OS-Chapter 5 - File Management
OS-Chapter 5 - File Management
Chapter 5
File Systems
5.1. Fundamental Concepts:
Data: Facts and statistics collected together for reference or analysis.
The quantities or characters or symbols, on which operations are performed by a
computer is known as data. And which may be stored and transmitted in the form of electrical
signals and recorded on magnetic, optical or mechanical recording media.
File management system is a type of software that manages data files in a computer
system.it has limited capabilities and is designed to manage individual or group files, such as
special office documents and records.
The data maybe numbers, characters or binary information. Things are known or assumed
as facts, making the basis of reasoning or calculation.
Metadata: means “data about data”
Metadata is data that provides information about other data. Three distinct types of
metadata exist: descriptive metadata, structural metadata and administrative metadata.
Descriptive metadata describes a resource for purpose such as discover and identification.
It can include elements such as title, abstract, author and keywords.
Structural metadata is metadata about containers of data indicates how compound objects
are put together. For example how pages are ordered to from chapters. It describes the types,
versions, relationships and other characteristics of digital materials.

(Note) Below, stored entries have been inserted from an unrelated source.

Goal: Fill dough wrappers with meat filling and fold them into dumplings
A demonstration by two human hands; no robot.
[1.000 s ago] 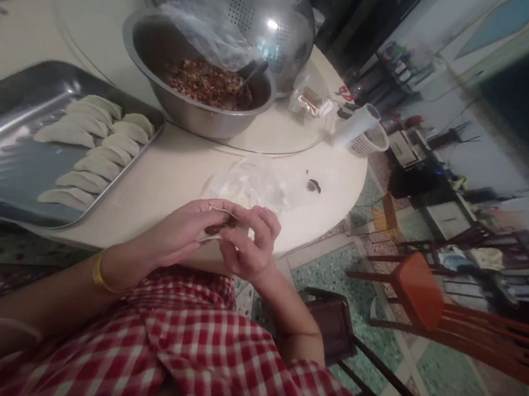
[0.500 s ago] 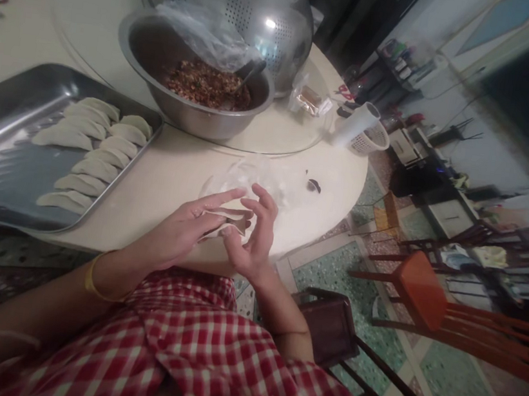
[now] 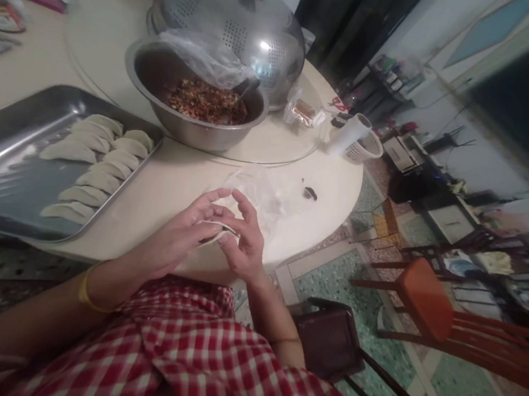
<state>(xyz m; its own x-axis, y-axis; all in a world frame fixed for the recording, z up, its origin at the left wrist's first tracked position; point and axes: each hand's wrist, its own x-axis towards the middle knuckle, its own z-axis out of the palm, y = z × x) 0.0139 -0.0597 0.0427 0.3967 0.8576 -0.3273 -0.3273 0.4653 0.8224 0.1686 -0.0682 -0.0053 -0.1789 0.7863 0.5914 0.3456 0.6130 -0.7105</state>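
Pinching a thin, folded dumpling [image 3: 216,237] together, left hand [image 3: 182,232] and right hand [image 3: 245,241] are near the edge of a pale table [image 3: 156,203], whose smooth surface separates them from a shiny, straight-sided metal tray [image 3: 25,199].

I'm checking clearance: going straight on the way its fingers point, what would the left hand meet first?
Probably the right hand, just ahead of the left hand, with the dumpling wrapper held between them; any depth gap between their raised fingertips is hard to tell.

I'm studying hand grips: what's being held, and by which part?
A pale, thin, folded dough wrapper: the left hand holds its left end, the right hand its right end.
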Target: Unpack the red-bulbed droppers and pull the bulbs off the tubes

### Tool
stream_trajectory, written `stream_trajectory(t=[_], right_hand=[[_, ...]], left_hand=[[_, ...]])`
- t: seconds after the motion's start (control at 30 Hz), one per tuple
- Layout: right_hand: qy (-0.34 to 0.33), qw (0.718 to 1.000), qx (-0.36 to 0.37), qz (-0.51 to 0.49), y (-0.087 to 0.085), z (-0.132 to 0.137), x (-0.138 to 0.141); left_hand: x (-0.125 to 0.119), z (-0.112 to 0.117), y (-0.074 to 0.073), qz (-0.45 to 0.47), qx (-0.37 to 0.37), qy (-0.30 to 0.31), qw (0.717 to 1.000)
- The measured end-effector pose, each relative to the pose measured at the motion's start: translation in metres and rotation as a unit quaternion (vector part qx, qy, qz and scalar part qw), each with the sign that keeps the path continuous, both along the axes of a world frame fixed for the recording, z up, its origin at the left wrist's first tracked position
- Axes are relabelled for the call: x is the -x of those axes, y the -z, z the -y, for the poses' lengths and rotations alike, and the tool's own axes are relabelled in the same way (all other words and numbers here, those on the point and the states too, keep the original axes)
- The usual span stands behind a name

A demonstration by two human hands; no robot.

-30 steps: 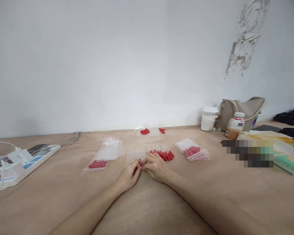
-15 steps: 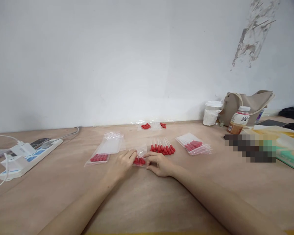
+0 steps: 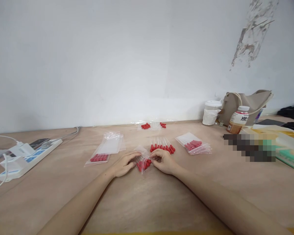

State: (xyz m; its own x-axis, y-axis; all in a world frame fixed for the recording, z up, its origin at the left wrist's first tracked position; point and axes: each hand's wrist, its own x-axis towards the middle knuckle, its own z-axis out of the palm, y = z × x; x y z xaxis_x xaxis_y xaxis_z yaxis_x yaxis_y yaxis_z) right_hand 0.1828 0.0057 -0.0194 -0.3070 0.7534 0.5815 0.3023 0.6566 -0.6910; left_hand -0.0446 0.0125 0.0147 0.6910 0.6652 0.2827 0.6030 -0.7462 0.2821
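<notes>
My left hand (image 3: pixel 124 164) and my right hand (image 3: pixel 163 161) meet at the middle of the table, both with fingers pinched on a small clear zip bag (image 3: pixel 143 161) that holds several red-capped droppers. The bag is tilted between my fingertips, just above the brown table (image 3: pixel 147 202). Just beyond it, a loose row of red-capped droppers (image 3: pixel 162 147) lies on the table. A filled bag (image 3: pixel 98 158) and a stack of empty clear bags (image 3: pixel 111 143) lie to the left of my left hand.
A pile of filled bags (image 3: pixel 193 145) lies to the right. Loose red caps (image 3: pixel 145 126) sit by the wall. A white power strip with chargers (image 3: pixel 22 157) is at the left. A cup (image 3: pixel 212 112), bottle (image 3: pixel 237 119), beige bag (image 3: pixel 248 103) and books (image 3: pixel 287 151) stand at the right.
The bag has turned and tilted between my hands and come slightly nearer to me. My right hand's fingers have shifted onto the bag's right end. The view has barely moved.
</notes>
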Motion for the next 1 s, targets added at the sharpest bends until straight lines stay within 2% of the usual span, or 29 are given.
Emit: stream_trajectory(t=[0.17, 0.33, 0.53, 0.63, 0.9, 1.0], right_hand=[[-0.002, 0.997, -0.034, 0.066, -0.007, 0.010, 0.001], [0.027, 0.986, -0.086, 0.140, -0.014, 0.016, 0.000], [-0.063, 0.983, -0.065, 0.160, -0.017, 0.013, -0.004], [-0.088, 0.978, -0.045, 0.185, -0.018, 0.010, -0.007], [-0.114, 0.972, 0.058, 0.197, -0.022, 0.006, -0.005], [-0.100, 0.974, 0.061, 0.196, -0.024, 0.010, -0.004]], left_hand=[[0.000, 0.014, -0.004, -0.002, -0.010, -0.008, 1.000], [0.000, 0.023, -0.003, 0.013, 0.008, -0.004, 1.000], [0.001, 0.020, 0.003, 0.034, 0.038, -0.016, 0.999], [0.000, 0.019, 0.002, 0.045, 0.058, -0.026, 0.997], [-0.002, 0.019, 0.004, 0.065, 0.086, -0.053, 0.993], [-0.002, 0.019, 0.003, 0.063, 0.088, -0.056, 0.992]])
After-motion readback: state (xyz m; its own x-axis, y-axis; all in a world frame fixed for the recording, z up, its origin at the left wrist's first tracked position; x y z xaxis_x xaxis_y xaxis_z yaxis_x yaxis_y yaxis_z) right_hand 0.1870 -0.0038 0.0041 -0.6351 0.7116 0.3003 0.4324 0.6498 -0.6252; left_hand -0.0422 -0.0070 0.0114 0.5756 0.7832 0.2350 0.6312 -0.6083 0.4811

Administrative metadata provides information to help manage a resources, such as when
and how it was created, file type and other technical information, and who can access it.
Metadata traditionally used in the card catalogs of libraries, museum, digital audio files,
websites, traffic analysis etc.
File: A collection of data or information that has a name called the file name. Almost all
information stored in a computer must be in a file. (or) A file is an object on a computer that
stores data, information, settings or commands used with a computer program.
All computer applications need to store and retrieve information. While a process is
running, it can store a limited amount of information within its own address space. However, the
storage capacity is restricted to the size of the virtual address space.
A second problem with keeping information with in a process address space is that when
the process terminates, the information is lost. For many applications the information must be
retained for weeks, months or even forever.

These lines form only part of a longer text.